_Exercise requirements_.
Give the listing again in full and exactly, apart from its pictures.
------------------------------------------------------------
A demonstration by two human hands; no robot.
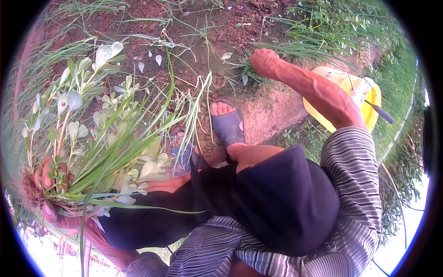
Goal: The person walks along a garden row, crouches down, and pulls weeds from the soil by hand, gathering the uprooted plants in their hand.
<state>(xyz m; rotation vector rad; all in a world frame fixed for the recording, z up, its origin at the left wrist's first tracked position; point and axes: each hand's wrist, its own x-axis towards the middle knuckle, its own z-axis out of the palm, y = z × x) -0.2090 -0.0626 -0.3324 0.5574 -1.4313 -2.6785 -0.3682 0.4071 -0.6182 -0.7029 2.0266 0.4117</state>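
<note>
At the left, my left hand (51, 184) is closed round a bunch of pulled weeds (76, 104), with broad pale-green leaves and long grass blades. Their brown roots (31, 187) stick out beside the fingers. My right hand (265, 62) reaches down to the soil at the upper middle, bent into a fist. A small tuft of grass (247, 69) shows right beside and under it. The fingertips face away from me, so what they grip is hidden.
A cut-open yellow plastic container (323, 117) stands right of my right forearm, a dark-handled tool (379, 112) at its rim. Thin green onion-like plants (318, 41) grow from reddish soil (143, 27). My sandalled foot (228, 124) stands beside a raised earth edge (272, 113).
</note>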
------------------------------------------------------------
_Final answer_.
A demonstration by two human hands; no robot.
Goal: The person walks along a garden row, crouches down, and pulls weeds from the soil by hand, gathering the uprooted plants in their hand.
<state>(xyz m; rotation vector rad; all in a world frame fixed for the recording, z up, its origin at the left wrist's first tracked position; point and axes: each hand's wrist, its own x-axis towards the middle knuckle, its own z-axis out of the palm, y = z × x) -0.2090 -0.0626 -0.3324 0.5574 -1.4313 -2.6785 -0.3682 0.4071 -0.6182 -0.7029 2.0266 0.4117</state>
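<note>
At the left, my left hand (51, 184) is closed round a bunch of pulled weeds (76, 104), with broad pale-green leaves and long grass blades. Their brown roots (31, 187) stick out beside the fingers. My right hand (265, 62) reaches down to the soil at the upper middle, bent into a fist. A small tuft of grass (247, 69) shows right beside and under it. The fingertips face away from me, so what they grip is hidden.
A cut-open yellow plastic container (323, 117) stands right of my right forearm, a dark-handled tool (379, 112) at its rim. Thin green onion-like plants (318, 41) grow from reddish soil (143, 27). My sandalled foot (228, 124) stands beside a raised earth edge (272, 113).
</note>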

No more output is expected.